A complicated centenary

Reflections on the Russlaender train tour

August 8, 2023 | News | Volume 27 Issue 16D
Shelisa Klassen |
A view from the train window during the “Memories of Migration” tour. (Photo by Shelisa Klassen)

The premise of the “Memories of Migration” Russlaender centenary train tour is a complicated one.

The July tour commemorated the journey of the historic migration of 21,000 Mennonites from Russia to Canada by taking a train and various other forms of transportation from Montreal to Abbotsford. The tour made many stops along the way as it followed the path taken by the Russlaenders. Participants examined the way Russlaenders built new communities and weathered hardship together.

But a closer look at the past and present circumstances of the Russlaender centenary reveals that telling stories of migration and ethnicity are rarely so concise and uncomplicated. Certain stops on the tour allowed for an exploration of some of the difficult and complicated elements of the Russlaender experience.

Mennonites are settlers. This was emphasized in many elements of the tour, but particularly in the conference entitled “The Russlaender Mennonites: War, Dislocation and New Beginnings,” hosted at the University of Winnipeg. The settler experience is ultimately one of displacement, both of those who settle and others. For settlers like Mennonites to occupy land, usually at the request of a nation or empire, the original inhabitants must lose their place on that land, and the settlers must move from elsewhere to occupy it.

The story of the Russlaender experience is one of displacement and loss and tragedy, but the way we tell our own stories of Mennonite migration often ignores other perspectives and fails to examine Mennonites as “implicated subjects,” a theme explored by Reina Neufeldt about the Kanadier Mennonite experience in Manitoba. She writes that “Mennonites saw Indigenous communities through initial stereotypes and pioneer lies (to be feared, satisfied) or as labour, and did not see the complexities of Indigenous communities, the everyday interactions as significant, nor the problematic structures around them, in which Mennonites played an important supporting role.”
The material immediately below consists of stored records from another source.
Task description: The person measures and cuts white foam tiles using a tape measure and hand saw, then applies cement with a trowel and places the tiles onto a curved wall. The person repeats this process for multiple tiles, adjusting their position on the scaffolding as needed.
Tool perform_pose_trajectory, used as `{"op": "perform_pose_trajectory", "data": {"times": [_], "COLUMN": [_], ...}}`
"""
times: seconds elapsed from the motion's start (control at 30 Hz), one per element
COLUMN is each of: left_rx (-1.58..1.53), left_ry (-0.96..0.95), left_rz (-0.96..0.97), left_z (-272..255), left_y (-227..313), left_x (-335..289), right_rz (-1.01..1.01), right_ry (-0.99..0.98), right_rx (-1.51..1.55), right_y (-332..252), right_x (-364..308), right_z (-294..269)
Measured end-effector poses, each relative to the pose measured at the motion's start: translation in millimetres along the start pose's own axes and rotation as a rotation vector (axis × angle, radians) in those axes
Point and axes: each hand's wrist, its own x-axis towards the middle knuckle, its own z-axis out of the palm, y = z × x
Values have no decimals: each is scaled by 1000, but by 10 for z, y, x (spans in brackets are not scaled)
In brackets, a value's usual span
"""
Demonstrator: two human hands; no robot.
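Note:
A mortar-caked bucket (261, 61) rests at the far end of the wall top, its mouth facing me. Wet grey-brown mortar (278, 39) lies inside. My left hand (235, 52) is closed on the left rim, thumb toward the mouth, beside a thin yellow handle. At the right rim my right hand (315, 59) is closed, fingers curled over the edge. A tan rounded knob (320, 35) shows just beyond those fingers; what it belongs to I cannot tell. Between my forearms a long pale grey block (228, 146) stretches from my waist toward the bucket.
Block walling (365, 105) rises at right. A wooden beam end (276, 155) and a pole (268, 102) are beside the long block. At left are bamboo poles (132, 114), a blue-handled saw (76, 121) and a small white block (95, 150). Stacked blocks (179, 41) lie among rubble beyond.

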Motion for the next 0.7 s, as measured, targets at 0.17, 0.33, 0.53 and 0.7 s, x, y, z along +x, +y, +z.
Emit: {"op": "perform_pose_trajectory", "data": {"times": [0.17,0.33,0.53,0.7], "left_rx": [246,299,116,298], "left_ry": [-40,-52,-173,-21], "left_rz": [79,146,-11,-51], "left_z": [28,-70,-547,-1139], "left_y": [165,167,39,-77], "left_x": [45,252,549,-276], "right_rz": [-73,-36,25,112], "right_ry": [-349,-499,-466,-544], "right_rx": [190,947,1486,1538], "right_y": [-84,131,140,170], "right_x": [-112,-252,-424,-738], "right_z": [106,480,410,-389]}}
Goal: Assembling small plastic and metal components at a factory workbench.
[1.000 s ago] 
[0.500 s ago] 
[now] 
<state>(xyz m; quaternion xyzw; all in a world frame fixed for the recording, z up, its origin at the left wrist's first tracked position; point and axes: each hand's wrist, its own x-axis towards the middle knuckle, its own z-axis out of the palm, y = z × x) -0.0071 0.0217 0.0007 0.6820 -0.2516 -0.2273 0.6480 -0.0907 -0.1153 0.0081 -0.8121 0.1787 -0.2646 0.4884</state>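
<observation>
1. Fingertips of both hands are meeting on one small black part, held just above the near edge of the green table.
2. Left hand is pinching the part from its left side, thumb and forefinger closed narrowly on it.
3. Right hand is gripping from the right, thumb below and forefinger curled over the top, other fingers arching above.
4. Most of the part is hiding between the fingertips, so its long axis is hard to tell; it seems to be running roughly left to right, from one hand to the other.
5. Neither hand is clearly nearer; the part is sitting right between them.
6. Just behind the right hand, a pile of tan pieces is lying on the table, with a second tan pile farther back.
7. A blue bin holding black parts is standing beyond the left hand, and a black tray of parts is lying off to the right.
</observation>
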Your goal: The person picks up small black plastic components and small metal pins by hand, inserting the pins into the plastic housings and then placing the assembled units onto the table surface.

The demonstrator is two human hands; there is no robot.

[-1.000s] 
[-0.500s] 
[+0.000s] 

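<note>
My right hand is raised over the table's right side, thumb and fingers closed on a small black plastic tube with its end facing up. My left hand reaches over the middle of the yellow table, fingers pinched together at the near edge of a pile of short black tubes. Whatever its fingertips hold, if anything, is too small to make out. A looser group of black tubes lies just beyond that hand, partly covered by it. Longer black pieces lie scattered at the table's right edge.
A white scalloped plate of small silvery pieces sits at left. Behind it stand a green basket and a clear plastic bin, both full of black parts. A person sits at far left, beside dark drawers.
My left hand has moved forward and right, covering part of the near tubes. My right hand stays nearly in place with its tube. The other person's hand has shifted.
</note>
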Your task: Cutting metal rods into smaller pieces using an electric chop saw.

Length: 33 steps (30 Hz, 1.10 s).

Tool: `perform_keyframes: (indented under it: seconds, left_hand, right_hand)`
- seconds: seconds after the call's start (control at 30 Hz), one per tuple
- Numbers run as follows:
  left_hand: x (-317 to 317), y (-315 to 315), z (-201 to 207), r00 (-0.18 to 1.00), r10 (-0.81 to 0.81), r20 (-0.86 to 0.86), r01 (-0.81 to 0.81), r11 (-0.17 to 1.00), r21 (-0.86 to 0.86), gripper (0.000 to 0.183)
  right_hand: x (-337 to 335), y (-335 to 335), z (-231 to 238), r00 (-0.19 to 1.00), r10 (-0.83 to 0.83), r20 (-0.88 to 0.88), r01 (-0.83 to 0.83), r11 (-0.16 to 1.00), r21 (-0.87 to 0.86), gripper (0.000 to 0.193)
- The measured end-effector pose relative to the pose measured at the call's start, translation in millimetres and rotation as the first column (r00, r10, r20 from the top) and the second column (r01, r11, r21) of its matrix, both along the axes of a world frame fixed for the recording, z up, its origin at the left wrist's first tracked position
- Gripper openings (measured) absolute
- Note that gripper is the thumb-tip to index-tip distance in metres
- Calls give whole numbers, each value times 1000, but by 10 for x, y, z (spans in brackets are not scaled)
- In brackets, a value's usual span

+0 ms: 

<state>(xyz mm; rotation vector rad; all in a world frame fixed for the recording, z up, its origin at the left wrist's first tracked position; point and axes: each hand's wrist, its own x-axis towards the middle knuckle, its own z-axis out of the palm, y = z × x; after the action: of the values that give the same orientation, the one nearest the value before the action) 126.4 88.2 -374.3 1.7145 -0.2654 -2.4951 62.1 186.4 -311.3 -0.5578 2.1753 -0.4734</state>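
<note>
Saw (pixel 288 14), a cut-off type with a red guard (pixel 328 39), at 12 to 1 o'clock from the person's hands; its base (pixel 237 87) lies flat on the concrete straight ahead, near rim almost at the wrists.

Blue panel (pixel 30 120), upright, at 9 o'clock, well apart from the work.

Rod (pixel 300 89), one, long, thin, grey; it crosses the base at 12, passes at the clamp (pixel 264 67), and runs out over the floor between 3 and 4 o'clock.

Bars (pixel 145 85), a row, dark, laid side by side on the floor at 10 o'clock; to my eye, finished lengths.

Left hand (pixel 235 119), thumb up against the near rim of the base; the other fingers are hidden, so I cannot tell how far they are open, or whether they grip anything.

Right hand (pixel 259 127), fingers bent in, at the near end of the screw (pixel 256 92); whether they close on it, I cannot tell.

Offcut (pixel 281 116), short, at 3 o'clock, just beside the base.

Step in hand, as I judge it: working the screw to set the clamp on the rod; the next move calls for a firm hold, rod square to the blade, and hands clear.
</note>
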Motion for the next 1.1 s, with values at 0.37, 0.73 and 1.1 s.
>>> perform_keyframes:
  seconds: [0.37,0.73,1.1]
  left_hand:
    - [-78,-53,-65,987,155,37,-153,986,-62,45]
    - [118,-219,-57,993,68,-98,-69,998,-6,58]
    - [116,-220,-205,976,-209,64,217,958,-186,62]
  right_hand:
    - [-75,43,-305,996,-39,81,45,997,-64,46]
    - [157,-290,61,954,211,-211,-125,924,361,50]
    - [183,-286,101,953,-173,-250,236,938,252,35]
The tour closed with a tour of Semá:th First Nation. This offered an excellent acknowledgement of the way that our own histories often succumb to pioneer lies about the consequences of the movement of Mennonites. Specifically, as emphasized by Richard Thiessen when he offered an apology on behalf of the Mennonite immigrants, our own histories have often failed to see, respect or understand the people who are displaced by our arrival.

Another complexity present in this tour was that ethnic Mennonites are not the same as the Mennonite church. Not in Canada, and especially not when looking at Mennonites globally.

When touring the churches in Yarrow, Arnold and Greendale, B.C., it became clear that while these churches were started by Russlaender Mennonites, today their membership is far more diverse, reflecting the changing demographics of the communities in which they are located. The racial and ethnic diversity of the Mennonite church is often at odds with how we tell our own history as ethnic Mennonites. This can risk alienating our fellow Mennonites who do not share our same familiar surnames, foods or linguistic background. And yet, as a historian, I think there is a time and place for telling these stories, as long as we understand that they are simply one aspect of the Mennonite experience in Canada.

Ethnic Mennonite immigration is part of that story, but so are the stories of Mennonite-sponsored Vietnamese refugees, and French-language Mennonite churches in Quebec, and Mennonite-run residential schools, and the stories of all the other people of varying backgrounds who have found their spiritual homes within Mennonite churches. The Mennonite church of 2023 is not the same as the Mennonite church in 1923, and while we can look back, we must also look forward.  


Shelisa Klassen is a postdoctoral fellow at the Centre for Transnational Mennonite Studies at the University of Winnipeg. She participated in the third and final leg of the “Memories of Migration” tour.